WHAT YOU HAVE TO DO>
Although the data below holds other lines too, output only those from the line with "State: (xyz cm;" up to and including the line with "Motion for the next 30", exactly as they appear.

==== RECORDED INFORMATION ====

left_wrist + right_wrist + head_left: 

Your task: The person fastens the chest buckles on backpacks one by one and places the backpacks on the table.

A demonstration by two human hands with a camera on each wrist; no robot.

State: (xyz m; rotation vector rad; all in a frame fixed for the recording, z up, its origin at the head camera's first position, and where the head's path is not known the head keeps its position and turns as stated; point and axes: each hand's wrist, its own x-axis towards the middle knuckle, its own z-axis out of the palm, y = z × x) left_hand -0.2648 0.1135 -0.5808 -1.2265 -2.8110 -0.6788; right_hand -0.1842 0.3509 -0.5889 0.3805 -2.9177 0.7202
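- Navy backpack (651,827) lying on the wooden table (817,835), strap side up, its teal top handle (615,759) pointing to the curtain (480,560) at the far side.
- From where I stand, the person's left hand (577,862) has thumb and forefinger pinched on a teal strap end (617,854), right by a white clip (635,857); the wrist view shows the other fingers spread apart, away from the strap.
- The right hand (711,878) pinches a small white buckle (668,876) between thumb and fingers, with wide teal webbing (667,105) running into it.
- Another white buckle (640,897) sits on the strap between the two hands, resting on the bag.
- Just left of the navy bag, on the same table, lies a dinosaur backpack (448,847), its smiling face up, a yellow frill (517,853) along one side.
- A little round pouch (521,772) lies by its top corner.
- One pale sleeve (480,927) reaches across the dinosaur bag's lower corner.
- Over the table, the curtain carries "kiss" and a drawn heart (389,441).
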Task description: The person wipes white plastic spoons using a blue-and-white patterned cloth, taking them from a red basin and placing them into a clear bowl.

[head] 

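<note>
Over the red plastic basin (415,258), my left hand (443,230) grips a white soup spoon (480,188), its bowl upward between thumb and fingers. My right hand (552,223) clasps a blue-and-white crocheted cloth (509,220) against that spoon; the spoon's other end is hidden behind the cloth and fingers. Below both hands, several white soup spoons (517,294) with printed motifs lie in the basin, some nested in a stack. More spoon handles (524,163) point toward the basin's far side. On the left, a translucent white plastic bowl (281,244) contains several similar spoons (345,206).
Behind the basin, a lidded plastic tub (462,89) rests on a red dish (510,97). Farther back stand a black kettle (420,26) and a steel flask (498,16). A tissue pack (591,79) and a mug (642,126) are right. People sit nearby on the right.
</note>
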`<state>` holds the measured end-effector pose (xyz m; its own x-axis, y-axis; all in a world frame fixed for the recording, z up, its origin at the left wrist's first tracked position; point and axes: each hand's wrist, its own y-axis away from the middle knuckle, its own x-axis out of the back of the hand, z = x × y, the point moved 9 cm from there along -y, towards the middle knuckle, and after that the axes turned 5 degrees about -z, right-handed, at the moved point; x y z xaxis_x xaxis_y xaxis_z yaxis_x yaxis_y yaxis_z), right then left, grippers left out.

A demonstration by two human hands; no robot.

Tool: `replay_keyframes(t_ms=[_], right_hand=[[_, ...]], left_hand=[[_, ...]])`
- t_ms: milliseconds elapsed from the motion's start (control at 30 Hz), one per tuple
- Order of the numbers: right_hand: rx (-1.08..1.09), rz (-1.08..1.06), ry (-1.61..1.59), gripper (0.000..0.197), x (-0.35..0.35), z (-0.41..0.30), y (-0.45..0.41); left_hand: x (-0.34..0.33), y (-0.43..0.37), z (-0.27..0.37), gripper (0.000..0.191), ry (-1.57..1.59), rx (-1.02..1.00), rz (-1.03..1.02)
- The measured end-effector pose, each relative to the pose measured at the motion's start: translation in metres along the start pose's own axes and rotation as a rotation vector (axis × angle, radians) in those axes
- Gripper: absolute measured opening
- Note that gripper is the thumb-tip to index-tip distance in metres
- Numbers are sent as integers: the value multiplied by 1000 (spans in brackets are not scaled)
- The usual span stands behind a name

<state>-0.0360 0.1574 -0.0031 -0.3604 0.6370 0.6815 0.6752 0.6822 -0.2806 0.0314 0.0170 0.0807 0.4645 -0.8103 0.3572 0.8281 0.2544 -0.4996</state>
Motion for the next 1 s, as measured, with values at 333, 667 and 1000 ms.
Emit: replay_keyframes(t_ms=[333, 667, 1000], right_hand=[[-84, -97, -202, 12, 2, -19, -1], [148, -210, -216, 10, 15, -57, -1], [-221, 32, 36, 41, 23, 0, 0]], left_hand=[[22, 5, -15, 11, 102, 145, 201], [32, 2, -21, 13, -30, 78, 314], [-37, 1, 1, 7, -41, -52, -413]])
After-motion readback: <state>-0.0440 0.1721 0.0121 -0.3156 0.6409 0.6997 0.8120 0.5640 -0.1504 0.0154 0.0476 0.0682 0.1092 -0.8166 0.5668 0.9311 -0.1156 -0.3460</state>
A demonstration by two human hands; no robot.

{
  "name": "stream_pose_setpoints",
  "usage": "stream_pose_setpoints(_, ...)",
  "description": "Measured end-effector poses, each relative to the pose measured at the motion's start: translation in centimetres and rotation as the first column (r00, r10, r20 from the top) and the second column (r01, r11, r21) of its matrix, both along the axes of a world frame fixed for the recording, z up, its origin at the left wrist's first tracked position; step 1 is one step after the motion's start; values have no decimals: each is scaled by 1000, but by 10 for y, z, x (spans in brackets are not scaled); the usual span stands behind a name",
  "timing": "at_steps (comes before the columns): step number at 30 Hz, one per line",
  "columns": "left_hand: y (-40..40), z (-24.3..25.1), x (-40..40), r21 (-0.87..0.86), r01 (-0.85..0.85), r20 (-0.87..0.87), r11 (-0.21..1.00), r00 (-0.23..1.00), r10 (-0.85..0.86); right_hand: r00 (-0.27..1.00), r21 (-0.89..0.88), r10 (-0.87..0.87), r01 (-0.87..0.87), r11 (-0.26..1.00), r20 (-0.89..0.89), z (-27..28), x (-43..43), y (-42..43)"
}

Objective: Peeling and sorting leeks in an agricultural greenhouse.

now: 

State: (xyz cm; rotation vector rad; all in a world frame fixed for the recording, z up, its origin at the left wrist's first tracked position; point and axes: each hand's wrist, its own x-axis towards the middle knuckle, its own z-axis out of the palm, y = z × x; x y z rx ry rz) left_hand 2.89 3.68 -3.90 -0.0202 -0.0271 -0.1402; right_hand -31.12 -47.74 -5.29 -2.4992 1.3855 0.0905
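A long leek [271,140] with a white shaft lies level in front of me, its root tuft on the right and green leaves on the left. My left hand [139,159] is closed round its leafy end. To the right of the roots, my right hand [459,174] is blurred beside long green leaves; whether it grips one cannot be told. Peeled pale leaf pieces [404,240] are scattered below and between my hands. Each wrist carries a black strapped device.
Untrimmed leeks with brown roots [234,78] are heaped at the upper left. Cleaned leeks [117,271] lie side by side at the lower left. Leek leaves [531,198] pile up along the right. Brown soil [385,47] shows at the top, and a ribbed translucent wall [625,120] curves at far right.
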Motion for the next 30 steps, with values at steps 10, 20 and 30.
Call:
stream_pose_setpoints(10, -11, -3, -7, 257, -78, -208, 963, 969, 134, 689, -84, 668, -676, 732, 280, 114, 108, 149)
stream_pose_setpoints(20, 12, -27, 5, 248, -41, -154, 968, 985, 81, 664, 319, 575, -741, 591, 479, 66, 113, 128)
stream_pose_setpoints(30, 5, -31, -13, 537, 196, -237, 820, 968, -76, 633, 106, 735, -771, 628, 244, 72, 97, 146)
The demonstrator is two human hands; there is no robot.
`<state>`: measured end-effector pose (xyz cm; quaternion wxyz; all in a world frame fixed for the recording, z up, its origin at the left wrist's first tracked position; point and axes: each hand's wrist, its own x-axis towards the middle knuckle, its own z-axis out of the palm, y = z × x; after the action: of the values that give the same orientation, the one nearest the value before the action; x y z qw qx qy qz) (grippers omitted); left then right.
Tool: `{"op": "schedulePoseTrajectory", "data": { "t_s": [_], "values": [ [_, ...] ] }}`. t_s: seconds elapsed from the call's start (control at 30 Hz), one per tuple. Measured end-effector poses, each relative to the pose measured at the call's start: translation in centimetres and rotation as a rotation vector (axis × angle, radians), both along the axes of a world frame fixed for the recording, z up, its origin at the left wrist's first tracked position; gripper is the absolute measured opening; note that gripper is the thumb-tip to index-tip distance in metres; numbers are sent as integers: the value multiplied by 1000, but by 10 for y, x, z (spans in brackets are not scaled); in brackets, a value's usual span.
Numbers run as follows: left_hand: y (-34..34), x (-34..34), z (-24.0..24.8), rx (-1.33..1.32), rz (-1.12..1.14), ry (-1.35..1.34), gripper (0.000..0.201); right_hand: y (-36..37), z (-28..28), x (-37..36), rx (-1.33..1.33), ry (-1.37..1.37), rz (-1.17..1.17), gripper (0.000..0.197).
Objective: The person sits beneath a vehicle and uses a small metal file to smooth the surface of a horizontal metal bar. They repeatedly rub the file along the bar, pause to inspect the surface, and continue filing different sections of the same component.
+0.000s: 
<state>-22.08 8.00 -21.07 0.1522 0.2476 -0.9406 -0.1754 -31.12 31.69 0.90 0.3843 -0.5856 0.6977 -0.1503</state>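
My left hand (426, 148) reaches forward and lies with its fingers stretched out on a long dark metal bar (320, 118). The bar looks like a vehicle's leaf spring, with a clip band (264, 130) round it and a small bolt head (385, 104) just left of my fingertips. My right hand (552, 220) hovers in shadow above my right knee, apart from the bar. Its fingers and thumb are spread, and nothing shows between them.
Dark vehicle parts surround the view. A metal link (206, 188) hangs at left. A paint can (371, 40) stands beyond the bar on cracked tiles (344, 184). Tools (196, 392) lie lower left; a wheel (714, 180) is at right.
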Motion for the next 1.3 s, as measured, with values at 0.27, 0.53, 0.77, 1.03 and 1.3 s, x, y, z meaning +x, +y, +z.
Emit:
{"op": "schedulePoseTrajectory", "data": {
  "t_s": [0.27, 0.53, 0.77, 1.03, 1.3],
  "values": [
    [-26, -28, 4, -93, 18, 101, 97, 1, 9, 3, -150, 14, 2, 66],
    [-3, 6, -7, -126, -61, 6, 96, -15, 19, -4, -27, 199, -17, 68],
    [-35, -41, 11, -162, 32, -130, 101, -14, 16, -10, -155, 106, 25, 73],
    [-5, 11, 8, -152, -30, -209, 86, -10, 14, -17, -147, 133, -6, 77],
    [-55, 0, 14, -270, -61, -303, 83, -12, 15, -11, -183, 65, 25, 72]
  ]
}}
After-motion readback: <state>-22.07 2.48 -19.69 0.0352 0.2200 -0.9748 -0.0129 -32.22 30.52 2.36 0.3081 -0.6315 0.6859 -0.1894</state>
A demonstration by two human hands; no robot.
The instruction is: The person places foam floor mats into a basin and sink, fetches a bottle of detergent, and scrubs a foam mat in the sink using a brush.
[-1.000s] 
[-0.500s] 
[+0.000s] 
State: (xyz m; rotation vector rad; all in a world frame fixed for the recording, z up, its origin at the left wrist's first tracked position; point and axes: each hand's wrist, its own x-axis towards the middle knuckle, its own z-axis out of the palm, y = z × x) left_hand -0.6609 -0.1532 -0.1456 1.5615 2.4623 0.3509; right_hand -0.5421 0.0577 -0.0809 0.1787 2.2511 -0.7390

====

EXERCISE OUTPUT>
State: (xyz cm; rotation vector rad; all in a world frame fixed for the recording, z up, its origin at the left wrist's first tracked position; point and axes: each hand's wrist, its own x-axis towards the middle knuckle, its own z-axis out of the palm, y = z × x; x y z rx ry rz) left_hand 2.89 3.68 -3.90 -0.0202 -0.0271 -0.1402; right_hand -31.12 -47.74 -5.29 -2.4992 1.3855 0.0905
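A long leek [271,140] with a white shaft lies level in front of me, its root tuft on the right and green leaves on the left. My left hand [139,159] is closed round its leafy end. To the right of the roots, my right hand [459,174] is blurred beside long green leaves; whether it grips one cannot be told. Peeled pale leaf pieces [404,240] are scattered below and between my hands. Each wrist carries a black strapped device.
Untrimmed leeks with brown roots [234,78] are heaped at the upper left. Cleaned leeks [117,271] lie side by side at the lower left. Leek leaves [531,198] pile up along the right. Brown soil [385,47] shows at the top, and a ribbed translucent wall [625,120] curves at far right.
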Motion for the next 30 steps, with values at steps 10, 20 and 30.

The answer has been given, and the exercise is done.